__TRY IT__: An exact repetition of the data is required; no picture should appear in it.

__RAW DATA__:
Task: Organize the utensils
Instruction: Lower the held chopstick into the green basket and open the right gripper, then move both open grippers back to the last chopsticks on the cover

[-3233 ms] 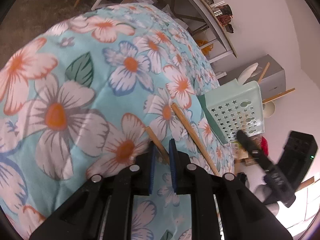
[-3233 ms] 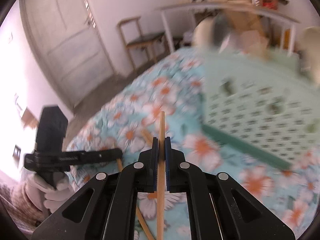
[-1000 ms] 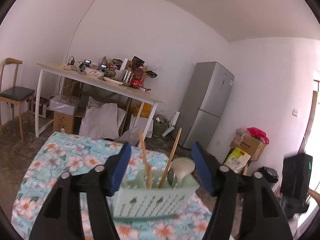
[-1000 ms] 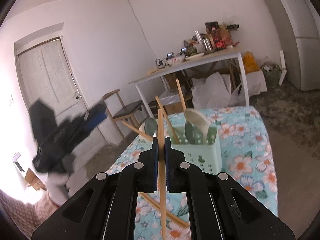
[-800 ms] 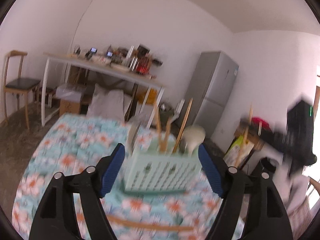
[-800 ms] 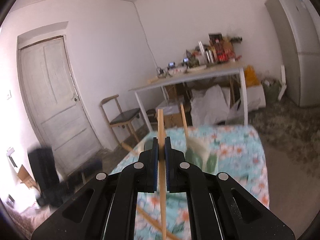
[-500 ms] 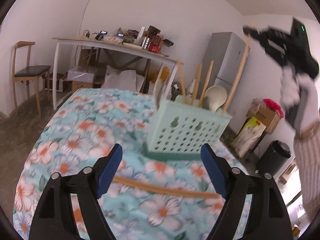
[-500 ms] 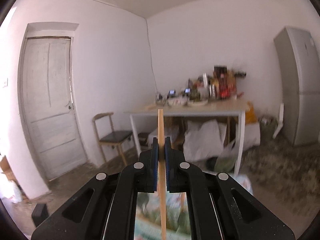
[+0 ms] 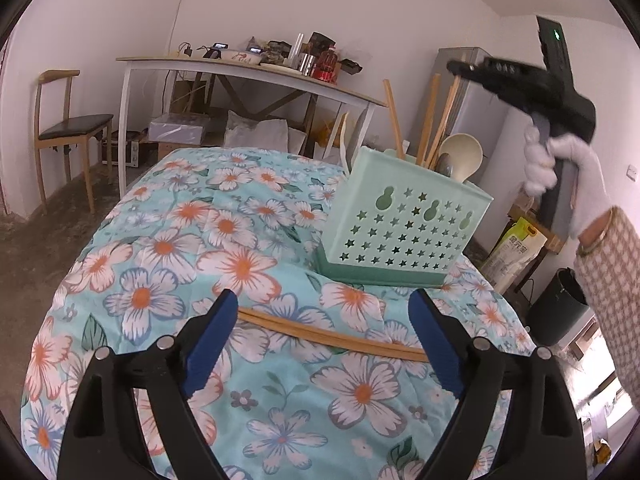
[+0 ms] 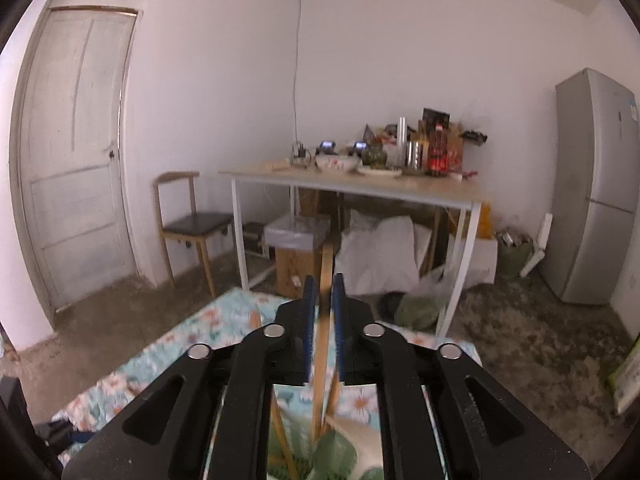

__WRITTEN RESPONSE__:
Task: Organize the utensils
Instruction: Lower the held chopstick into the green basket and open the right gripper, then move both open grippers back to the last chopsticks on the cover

[-3233 ms] 
[-3233 ms] 
[-1000 ms] 
[-1000 ms] 
[-800 ms] 
[-800 ms] 
[-500 ms] 
[-500 ms] 
[+0 ms] 
[+0 ms] 

Nothing more is needed for this exercise.